На этот раз путешественник уже не недоумевает. Он просто не соглашается с воззрениями автора «проекта в будущем». Что именно так думал путешественник, ясно из следующей за «Хотиловым» главы «Вышний Волочек». Находясь во власти впечатлений от только что прочитанного манифеста, он вспоминает одного помещика, который «корысти ради» забывает человечество и устанавливает в своем имении чудовищный режим рабства. Рассказывая о жестокостях этого помещика, о безмерных страданиях крепостных, путешественник впервые сам судит его, впервые сам выносит обвинительный, но не моральный, а политический приговор. И приговор этот решительно противоречит советам встречаемых им людей—те отвергали мщение, бежали его в страхе, а он сам призывает к мщению. Обращаясь к честным дворянам, людям типа крестецкого дворянина, он восклицал: «И вы хотите называться мягкосердыми, и вы носите имена попечителей о благе общем. Вместо вашего поощрения к таковому насилию, которое вы источником государственного богатства почитаете, прострите на сего общественного злодея ваше человеколюбивое мщение. Сокрушите орудие его земледелия, сожгите его риги, овины, житницы и развейте пепел по нивам, на них же совершалося его мучительство, ознаменуйте его яко общественного татя». Таков был ответ, найденный путешественником. Тем самым кончался второй этап идейного и морального обновления путешественника. Путь, предложенный крестецким дворянином и автором «проекта в будущем»,—путь, свойственный людям типа Новикова или Фонвизина,— был отвергнут. Начинался третий этап—формирование революционных убеждений. Путешественник твердо встал на обретенный им новый путь—путь революции.

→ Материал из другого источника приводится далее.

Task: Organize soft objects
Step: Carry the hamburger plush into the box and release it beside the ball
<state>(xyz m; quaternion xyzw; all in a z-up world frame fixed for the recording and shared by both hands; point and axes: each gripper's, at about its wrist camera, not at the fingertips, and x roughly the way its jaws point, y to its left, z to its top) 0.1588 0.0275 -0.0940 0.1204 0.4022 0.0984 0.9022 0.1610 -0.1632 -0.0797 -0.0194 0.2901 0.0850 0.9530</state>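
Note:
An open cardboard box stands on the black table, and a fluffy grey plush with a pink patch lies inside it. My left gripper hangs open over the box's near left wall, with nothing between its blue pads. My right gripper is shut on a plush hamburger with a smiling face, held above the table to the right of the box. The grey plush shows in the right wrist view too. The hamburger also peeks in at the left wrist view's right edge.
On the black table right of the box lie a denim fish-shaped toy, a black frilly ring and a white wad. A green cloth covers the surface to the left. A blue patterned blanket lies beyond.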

Путешественник едет дальше. Он уже научился «взирать прямо» на действительность. Как пелена с глаз, пала вера в царя, в возможность исправить путем монаршего вмешательства хотя бы «мелкие и частные неустройства». Он едет свободный, с обновленной душой, с просветленным разумом. И все окружающее предстает ему в новом свете. Он видит теперь далеко, далеко. Каждое новое впечатление, новая встреча делает его мудрее, отважнее в неуклонно созревающем решении отдать свою жизнь делу освобождения крестьян.
Он все активнее в своих поступках, он уже сам становится силой, способствующей просветлению других, еще заблуждающихся, еще живущих иллюзиями. В деревне Медное путешественник наталкивается на варварскую, но буднично обычную в крепостнической России картину—продажу людей с торгов. Гнев и ярость охватывают путешественника при виде этой ужасной сцены. Помещик, «зверь лютый, чудовище, изверг», продает кормилицу свою, «вторую мать», продает семидесятипяти-летнего старика, который, в бытность свою солдатом, спас жизнь его отца, а затем был дядькой и наставником его самого, продает внучку их, девзонку, которую насилием и обманом он сделал своей любовницей, продает ее не одну, а с ребенком, своим сыном,—продает всех в розницу, разделяя родных людей. Возмущенный, яро ненавидящий дворян, «зверей лютых», путешественник бежит вон из дома, где продавались несчастные, бежит с намерением вступиться за них: «Постойте,—кричит он им,— я буду доноситель». На лестнице встречает своего друга;
— Что тебе сделалось? Ты плачешь?—спрашивает.
— Возвратись,—сказал я ему,—не будь свидетелем срамного позорища».
И здесь уже роли переменились—путешественнику приходится рассеивать в своем друге заблуждение, свойственное ему самому еще совсем недавно. «Не могу сему
я верить,—сказал мне мой друг,—невозможно, чтобы там, где мыслить и верить дозволяется всякому, кто как хочет, столь постыдное существовало обыкновение». «Не дивись,—сказал я ему,—установление свободы в исповедании обидит одних попов и чернецов, да и те скорее пожелают приобрести себе овцу, нежели овцу во христово стадо. Но свобода сельских жителей обидит, как то говорят, право собственности. А все те, кто бы мог свободе поборст-вовать, все великие отченники, и свободы не от их советов ожидать должно, но от самой тяжести порабощения». Так в последний раз рассчитывается путешественник с идеей возможного мирного урегулирования отношений между помещиком и крепостным, с надеждой на то, что «великие отченники», помещики вкупе с «казанской помещицей» Екатериной II, сами добровольно отменят крепостное право. Он, наконец, находит реальную и могучую силу, единственно способную осуществить великое дело освобождения. Этой силой оказывается народ, томящийся ныне под игом рабства, но сумеющий разорвать оковы, когда придет час расправы с мучителями.